At the beginning of the new year I will be having a femoral rotational osteotomy on my left leg to counteract a femoral acetabular impediment which has cause a 30 degree retroversion and in turned caused a patellofemoral malalignment.
I am a 22 year old male college student who has been dislocating my left patella since I was eight years old. I have not been able to ride a bicycle in years, swim, nor even have a vigorous workout at the gym; limping constantly limits my activity.
I have had two previous arthroscopic surgeries on the left leg including a lateral release. In 2010 about 5 years after the first surgery, in which the doctor inserted a screw to hold the patellar tendon, I made a misstep on a sidewalk and ripped that tendon out of position. The second surgery I had in 2010 was to correct this problem, but unfortunately something, I'm not quite sure what, went wrong, and while, yes, my tendon is reattached, when I bend my knee my patella dislocates anteriorly and when I extend my knee my patella dislocates exteriorly.
I went out of town for college the next year and continually kept dislocating the patella.

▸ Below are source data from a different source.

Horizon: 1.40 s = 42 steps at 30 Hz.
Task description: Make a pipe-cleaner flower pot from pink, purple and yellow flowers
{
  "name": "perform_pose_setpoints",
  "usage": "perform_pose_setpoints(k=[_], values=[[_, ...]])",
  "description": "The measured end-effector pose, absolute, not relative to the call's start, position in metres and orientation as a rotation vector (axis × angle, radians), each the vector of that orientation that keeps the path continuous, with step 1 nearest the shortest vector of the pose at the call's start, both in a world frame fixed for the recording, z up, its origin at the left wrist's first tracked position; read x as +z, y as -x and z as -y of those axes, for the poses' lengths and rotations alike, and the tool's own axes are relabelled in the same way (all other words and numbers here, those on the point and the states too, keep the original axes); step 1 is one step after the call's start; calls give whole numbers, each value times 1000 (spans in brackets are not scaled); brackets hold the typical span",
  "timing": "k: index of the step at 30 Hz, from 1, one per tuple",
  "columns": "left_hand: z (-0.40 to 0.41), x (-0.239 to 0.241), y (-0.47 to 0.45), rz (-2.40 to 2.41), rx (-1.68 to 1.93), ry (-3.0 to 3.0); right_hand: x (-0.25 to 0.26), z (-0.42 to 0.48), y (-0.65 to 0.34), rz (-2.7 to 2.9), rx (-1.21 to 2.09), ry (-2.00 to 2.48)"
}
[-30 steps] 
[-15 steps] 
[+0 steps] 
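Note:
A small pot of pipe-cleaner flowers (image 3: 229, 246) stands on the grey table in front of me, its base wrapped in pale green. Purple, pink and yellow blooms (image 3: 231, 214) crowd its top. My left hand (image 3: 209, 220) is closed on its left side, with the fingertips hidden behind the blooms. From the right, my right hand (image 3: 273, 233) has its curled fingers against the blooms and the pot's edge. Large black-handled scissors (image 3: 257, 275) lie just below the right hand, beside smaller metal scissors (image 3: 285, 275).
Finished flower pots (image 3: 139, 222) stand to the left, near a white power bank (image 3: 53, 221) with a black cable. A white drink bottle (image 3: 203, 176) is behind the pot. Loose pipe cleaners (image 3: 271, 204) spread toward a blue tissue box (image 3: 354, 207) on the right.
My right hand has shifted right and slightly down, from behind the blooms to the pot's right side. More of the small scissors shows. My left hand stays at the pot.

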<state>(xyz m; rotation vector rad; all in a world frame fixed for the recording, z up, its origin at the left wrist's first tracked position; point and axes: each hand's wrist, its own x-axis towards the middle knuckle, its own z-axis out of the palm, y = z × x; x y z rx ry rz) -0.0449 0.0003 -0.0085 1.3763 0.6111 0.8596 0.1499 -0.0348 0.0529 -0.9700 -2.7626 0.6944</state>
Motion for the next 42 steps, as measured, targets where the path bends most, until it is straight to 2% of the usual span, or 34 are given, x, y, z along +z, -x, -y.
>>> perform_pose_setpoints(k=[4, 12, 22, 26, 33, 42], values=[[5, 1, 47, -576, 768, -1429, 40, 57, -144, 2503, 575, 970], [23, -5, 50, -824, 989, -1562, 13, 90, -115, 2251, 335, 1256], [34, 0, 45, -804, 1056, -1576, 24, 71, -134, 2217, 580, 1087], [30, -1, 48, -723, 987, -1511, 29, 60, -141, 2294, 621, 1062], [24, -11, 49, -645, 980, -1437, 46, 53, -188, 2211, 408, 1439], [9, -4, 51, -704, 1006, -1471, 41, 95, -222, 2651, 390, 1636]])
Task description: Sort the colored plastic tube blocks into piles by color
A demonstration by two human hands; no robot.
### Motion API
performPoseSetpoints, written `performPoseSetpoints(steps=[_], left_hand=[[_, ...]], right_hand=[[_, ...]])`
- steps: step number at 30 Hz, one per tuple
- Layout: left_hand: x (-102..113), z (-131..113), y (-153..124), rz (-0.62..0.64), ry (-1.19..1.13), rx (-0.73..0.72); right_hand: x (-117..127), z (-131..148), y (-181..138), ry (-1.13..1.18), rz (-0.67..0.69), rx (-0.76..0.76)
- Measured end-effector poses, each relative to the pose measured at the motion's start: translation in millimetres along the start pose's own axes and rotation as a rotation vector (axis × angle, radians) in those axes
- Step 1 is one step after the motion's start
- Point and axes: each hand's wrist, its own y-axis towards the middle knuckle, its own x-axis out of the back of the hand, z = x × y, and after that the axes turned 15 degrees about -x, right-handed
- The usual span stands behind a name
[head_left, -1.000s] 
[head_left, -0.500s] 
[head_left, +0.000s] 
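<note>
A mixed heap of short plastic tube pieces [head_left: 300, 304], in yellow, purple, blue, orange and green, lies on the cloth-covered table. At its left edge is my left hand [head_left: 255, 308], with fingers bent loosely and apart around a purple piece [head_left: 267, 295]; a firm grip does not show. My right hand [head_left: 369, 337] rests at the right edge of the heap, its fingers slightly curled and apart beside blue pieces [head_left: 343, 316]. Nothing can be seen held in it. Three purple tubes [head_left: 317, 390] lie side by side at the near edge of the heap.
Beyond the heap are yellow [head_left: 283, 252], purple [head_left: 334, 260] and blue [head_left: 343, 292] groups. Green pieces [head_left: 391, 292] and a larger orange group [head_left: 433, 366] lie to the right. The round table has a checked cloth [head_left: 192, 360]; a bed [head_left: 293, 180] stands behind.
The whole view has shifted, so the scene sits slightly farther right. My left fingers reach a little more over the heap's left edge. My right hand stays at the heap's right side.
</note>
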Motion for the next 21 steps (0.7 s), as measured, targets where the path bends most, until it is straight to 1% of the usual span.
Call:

I would dislocate it 4 or 5 times a semester, and it had become increasingly frustrating.
I am now (Dec, 2012) going to college in Metro Denver. Late last year I decided to bite the bullet and see someone else about my problem. But instead of just going to one clinic, I would go to two because I knew that if I had done the same when I first saw the original orthopedic specialist, I might not have gone down that mud-ridden path.
The first doctor said I should have the femoral osteotomy. Both my mother, an LPN, and I were wary citing the previous surgeon. So we got our second opinion at the University of Colorado Anschutz Sports Medicine clinic. I definitely felt more sure about their diagnosis because 6 M.D's (lead by Dr. Armando Vidal) observed my leg and X-Rays and came to the same conclusion that the first doctor did, except there was one caveat. Because of the long abnormal wearing of my patella against the femur and tibial bone behind it, I have early onset osteoarthritis and I am going to have a second surgery to put the left patella on a metal track so that it functions normally and pain free.
Dr. Vidal has sent me to another doctor who specializes in the femoral osteotomy (he will be performing the knee surgery at a later date; some time this spring) at The Children's Hospital Colorado, Dr. Laurel M. Saliman. After a CT-scan, she and the Dr. Vidal concluded that the femur needs rotated 30 degrees to the anterior. Additionally, they concluded that I must be in a lot of pain with this constant dislocation. (1) My nerves were severed in the first two surgeries. Could that be hiding the pain or have the nerves grown back and am I just that stoic?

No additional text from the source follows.